Which is, if you do what you’re told, you’ll eventually be rewarded. Follow the path, and your needs will be met, even if only materially – (the spiritual; the creative; procreative; sexual or even the addictive can go to hell). Work hard, don’t step out of line, don’t whatever you do, rock the boat or go off piste; take the money and swallow your pride, and eventually you will accumulate enough material comfort not to want to take any risks at all – hence the all but shutting down of this public stream of consciousness.

You remember the pain of poverty; or of trying to be something other than your socioeconomic status will allow; of being contactless, network-less and unable to sustain yourself without regular paid work. So you submit to your fate. And finally, finally you realise, after the boot’s stamped hard on the human face of ambition, when you’re all paid up into the system of control and coersion, that perhaps it’s not really so bad.

So, like the dawning realisation that your mother may be right after all (for all my own never claimed to be), you submit. To early bedtimes, exercise regimes, green juices, corporate bullspeak, and tax avoidance legitimised by the companies that keep you body and soul, that are, to coin a phrase, too big to fail.

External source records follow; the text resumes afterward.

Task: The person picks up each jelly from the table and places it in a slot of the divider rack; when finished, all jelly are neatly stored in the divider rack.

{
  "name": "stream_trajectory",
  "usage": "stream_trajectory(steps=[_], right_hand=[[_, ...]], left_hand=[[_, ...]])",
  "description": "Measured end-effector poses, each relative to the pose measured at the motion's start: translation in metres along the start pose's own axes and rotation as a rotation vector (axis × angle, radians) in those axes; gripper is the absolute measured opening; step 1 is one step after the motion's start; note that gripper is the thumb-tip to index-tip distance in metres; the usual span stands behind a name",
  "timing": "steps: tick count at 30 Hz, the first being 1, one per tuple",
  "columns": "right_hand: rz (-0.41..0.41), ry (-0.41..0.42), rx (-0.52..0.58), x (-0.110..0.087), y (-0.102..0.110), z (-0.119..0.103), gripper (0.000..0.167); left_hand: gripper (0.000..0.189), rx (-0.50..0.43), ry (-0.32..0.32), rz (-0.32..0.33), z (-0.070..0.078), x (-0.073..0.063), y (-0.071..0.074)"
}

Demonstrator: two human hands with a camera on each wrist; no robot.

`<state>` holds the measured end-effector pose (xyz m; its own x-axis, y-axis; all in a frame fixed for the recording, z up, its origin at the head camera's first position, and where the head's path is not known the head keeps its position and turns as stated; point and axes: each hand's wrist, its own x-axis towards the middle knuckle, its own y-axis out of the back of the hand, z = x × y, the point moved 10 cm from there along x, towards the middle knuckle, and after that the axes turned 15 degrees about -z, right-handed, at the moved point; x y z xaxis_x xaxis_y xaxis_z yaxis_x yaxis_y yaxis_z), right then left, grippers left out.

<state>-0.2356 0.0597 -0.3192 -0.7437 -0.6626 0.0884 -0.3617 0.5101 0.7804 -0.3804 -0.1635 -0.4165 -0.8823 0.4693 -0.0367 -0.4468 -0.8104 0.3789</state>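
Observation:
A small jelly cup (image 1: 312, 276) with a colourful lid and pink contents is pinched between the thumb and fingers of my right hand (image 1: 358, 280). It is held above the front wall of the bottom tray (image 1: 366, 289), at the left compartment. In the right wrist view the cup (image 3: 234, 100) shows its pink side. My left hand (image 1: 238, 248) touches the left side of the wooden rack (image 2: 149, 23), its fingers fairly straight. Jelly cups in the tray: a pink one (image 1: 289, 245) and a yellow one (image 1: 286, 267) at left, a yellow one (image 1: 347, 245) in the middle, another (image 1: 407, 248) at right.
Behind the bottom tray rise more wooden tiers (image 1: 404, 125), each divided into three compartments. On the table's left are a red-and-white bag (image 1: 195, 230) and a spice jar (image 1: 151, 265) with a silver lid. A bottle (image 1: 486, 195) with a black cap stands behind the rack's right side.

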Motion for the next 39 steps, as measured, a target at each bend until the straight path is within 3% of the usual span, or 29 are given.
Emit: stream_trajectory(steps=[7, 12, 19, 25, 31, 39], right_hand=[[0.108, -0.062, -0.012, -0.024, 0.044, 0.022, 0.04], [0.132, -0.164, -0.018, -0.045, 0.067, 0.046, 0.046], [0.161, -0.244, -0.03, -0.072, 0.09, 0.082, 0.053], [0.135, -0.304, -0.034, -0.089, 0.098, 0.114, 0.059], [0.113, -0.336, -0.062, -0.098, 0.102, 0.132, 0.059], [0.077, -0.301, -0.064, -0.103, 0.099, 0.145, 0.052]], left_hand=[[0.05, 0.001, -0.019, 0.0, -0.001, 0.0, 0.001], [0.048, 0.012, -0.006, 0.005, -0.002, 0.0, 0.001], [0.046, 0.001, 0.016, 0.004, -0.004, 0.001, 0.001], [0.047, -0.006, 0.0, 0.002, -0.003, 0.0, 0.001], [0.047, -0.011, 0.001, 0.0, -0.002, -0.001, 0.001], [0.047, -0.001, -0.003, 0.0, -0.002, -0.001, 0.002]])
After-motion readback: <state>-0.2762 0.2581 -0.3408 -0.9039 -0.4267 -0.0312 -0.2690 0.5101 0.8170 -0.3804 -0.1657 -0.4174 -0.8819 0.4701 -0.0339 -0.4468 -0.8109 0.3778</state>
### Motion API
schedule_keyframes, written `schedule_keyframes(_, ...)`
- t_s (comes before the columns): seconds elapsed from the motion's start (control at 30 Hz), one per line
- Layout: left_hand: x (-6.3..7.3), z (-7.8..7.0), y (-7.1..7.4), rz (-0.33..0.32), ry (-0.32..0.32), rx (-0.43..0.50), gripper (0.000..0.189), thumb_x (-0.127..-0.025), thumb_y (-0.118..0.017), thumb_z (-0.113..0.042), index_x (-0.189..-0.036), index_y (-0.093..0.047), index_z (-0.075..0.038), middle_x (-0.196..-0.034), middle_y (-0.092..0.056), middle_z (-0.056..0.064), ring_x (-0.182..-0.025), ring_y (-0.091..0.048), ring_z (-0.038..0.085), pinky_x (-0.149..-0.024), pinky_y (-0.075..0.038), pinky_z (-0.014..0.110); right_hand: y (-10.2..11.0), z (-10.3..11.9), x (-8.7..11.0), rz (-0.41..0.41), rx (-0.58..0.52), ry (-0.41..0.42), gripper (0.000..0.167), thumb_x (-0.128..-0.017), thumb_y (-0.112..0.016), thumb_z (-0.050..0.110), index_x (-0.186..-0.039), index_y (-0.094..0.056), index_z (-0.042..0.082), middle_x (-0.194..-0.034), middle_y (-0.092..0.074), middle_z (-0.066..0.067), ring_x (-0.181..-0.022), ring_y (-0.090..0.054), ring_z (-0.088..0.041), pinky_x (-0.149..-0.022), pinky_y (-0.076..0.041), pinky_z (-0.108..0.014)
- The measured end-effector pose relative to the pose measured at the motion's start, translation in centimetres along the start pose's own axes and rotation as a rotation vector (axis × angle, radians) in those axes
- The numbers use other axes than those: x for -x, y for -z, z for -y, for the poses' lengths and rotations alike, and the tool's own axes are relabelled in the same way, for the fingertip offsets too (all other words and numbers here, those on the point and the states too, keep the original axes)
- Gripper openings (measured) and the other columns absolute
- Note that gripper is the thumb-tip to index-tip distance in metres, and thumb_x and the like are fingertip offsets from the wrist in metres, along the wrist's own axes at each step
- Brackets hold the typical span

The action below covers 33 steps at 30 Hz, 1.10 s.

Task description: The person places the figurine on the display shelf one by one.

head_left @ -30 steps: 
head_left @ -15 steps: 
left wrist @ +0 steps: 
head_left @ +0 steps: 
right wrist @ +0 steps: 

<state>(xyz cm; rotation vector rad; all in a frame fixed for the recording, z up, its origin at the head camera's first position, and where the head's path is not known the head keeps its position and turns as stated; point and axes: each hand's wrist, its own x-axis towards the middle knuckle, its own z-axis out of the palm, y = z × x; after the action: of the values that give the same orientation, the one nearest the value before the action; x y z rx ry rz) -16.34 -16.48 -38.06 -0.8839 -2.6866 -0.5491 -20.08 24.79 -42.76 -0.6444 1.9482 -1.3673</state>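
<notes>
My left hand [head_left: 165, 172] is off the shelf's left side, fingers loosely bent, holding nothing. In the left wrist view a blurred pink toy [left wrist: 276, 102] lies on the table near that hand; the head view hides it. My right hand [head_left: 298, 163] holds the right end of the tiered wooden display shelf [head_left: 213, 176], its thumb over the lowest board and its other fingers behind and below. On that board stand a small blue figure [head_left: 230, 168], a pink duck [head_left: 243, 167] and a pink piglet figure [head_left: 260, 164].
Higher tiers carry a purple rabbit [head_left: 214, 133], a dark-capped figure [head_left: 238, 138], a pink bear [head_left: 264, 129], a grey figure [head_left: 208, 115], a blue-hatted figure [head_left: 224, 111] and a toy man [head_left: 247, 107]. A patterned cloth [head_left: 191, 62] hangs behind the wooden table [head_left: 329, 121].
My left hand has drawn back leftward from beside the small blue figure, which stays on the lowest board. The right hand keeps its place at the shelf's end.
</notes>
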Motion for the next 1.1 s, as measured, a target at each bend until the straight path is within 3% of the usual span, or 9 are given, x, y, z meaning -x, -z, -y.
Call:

You realise the life that’s been planned out for you by your genes, circumstances and environment- and the powers that be – is actually rather benign, paternalistic, well thought through. You don’t have to work too hard; after all, you’ve reached a point where to work any harder is taxed into diminishing returns – is it worth the effort? You have ample time to relax, though not enough to get mired in self doubt, or creatively worked up, or politically frustrated. Certainly not enough to overprocreate in an already groaing planet, or to write longwinded books noone will ever read.

It may not be exciting – how can it be when one of the things that makes life so much more bearable is getting 8 hours’ sleep? But you have everything you need- and more- if you don’t count status or prestige. You’re better off than many- even accused of acting superior by some. But all you’ve really done is follow the rules, and the reward, it seems is to have enough to keep you going, with a couple of holidays thrown in for good measure.

So it seems, the rules are there for a purpose: to paternalistically guide us into lives that are good for the many; a sort of push-psychology, like auto enrolment or dark market tobacco marketing, that’s done for the good of us all to the detriment of individual freedoms, to avoid harm – or unnecessary gain. The rules both prop us up and hold us down. Tax the little guy into submission, whilst the super rich bank offshore.

A better connected, wealthier person can afford to bend them, but for the rest of us (and arguably, with my Premier bank card, and financial services salary and banker husband, I’m probably only just in the 99%,) it’s easier just to put up and shut up, do as one’s told and get on with it, as gracefully as sitting down most of the day will allow. Arguing the toss will only put you onto the mercy of the state  – that is to say, no mercy at all.

And so there I am; quieted, content with my lot, anger fading into middle-aged submission, peaceably dreaming of retirement; perhaps a cruise: ten years of 9-5s (or 7-5s for Tom, but then he is a scum of the earth financier who does nothing to earn his end of year bonio of which half, of course goes straight to the NHS, or the military, or, I don’t know, underprivileged children or foreign aid), and then we can escape to the country, secure in a living pension from our London property( for all prices may be falling, rents have not), where we can sit and wait out death and the inland revenue’s greedy clutches to claw back most of our life’s work so the next generation have to get out and keep the establishment machine oiled as well. Because one thing’s for sure, machines won’t ever free us. There’s too mach to lose, because people with time to think and do and create are dangerous, rebellious and threaten the status quo. Our children have nothing to worry about. They too will find contentment in the everyday, the humdrum, the 9-5. The powers that be will make sure of that.